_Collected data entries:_
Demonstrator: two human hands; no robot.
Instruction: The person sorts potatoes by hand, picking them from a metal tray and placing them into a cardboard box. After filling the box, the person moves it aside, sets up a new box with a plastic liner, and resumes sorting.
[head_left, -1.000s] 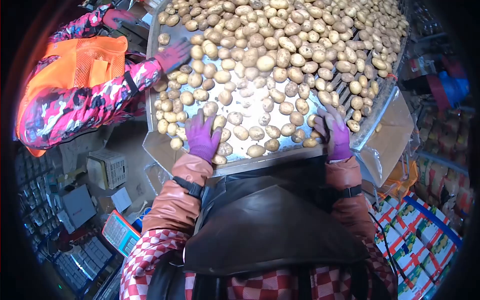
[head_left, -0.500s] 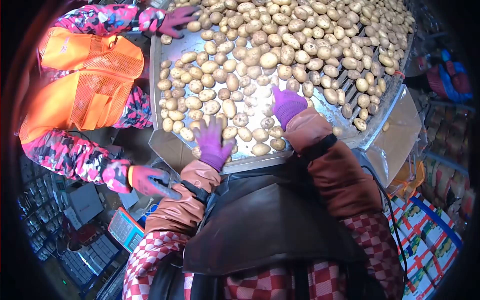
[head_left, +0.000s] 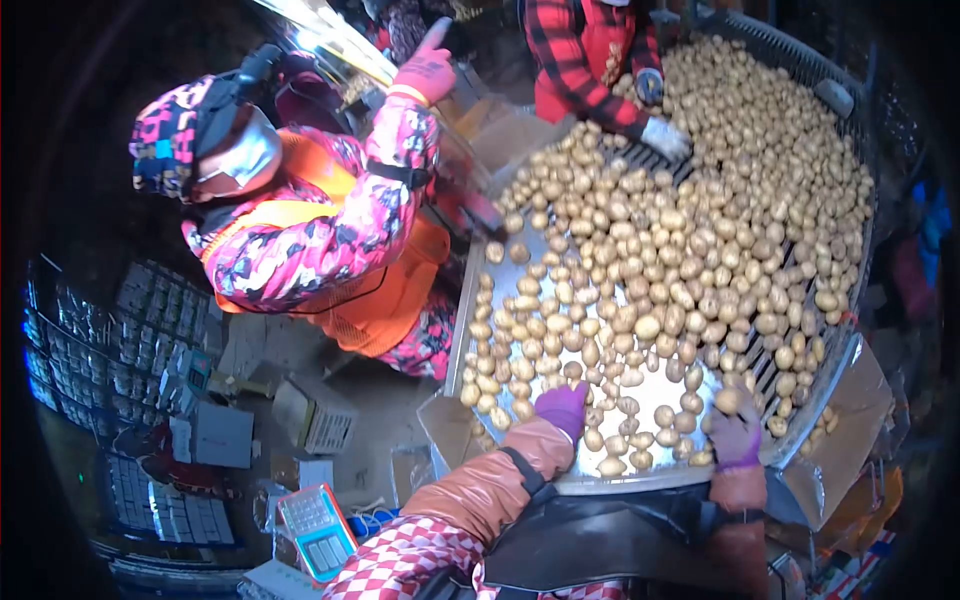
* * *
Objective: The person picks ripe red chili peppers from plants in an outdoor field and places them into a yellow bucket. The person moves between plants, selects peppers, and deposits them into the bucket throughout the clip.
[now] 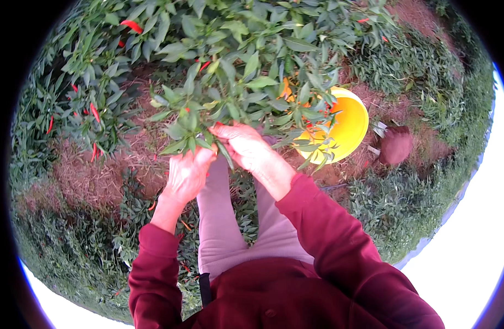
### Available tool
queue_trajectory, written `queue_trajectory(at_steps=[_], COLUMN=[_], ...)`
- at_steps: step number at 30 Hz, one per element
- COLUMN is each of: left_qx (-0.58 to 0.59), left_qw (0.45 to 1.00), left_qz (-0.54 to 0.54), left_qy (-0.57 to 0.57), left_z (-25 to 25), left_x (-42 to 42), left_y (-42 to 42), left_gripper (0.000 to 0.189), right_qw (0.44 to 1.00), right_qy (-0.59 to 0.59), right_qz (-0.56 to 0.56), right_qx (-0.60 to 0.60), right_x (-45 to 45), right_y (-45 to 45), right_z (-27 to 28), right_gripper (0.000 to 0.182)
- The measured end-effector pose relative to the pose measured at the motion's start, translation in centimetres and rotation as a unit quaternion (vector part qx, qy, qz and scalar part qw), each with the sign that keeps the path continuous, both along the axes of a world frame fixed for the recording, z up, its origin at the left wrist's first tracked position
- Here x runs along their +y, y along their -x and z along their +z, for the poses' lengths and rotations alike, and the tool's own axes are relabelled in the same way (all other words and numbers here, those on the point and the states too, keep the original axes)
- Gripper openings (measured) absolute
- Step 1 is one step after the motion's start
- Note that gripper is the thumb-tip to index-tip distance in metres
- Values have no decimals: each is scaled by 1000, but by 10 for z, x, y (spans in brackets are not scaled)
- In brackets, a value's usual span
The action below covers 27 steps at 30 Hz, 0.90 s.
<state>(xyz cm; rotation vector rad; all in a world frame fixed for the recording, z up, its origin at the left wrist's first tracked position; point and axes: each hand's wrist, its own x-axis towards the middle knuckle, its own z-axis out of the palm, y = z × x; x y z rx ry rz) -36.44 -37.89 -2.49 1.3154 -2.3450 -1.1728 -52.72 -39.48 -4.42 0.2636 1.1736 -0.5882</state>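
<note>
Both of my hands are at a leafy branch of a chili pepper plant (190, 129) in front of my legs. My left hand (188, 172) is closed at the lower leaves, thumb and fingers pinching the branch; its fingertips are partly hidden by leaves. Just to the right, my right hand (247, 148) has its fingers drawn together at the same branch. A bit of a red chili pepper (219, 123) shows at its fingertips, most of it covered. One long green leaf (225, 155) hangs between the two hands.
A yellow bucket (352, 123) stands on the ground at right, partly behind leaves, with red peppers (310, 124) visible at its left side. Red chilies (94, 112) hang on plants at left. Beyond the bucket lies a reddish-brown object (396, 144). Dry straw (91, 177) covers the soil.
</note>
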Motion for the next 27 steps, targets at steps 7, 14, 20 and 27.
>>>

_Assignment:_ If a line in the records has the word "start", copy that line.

_Answer box:_
- The measured end-effector pose relative to the pose measured at the motion's start, translation in centimetres and rotation as a unit quaternion (vector part qx, qy, qz and scalar part qw), each with the sign that keeps the path continuous, both along the axes of a world frame fixed for the recording, z up, its origin at the left wrist's first tracked position
- Step 1 is one step after the motion's start

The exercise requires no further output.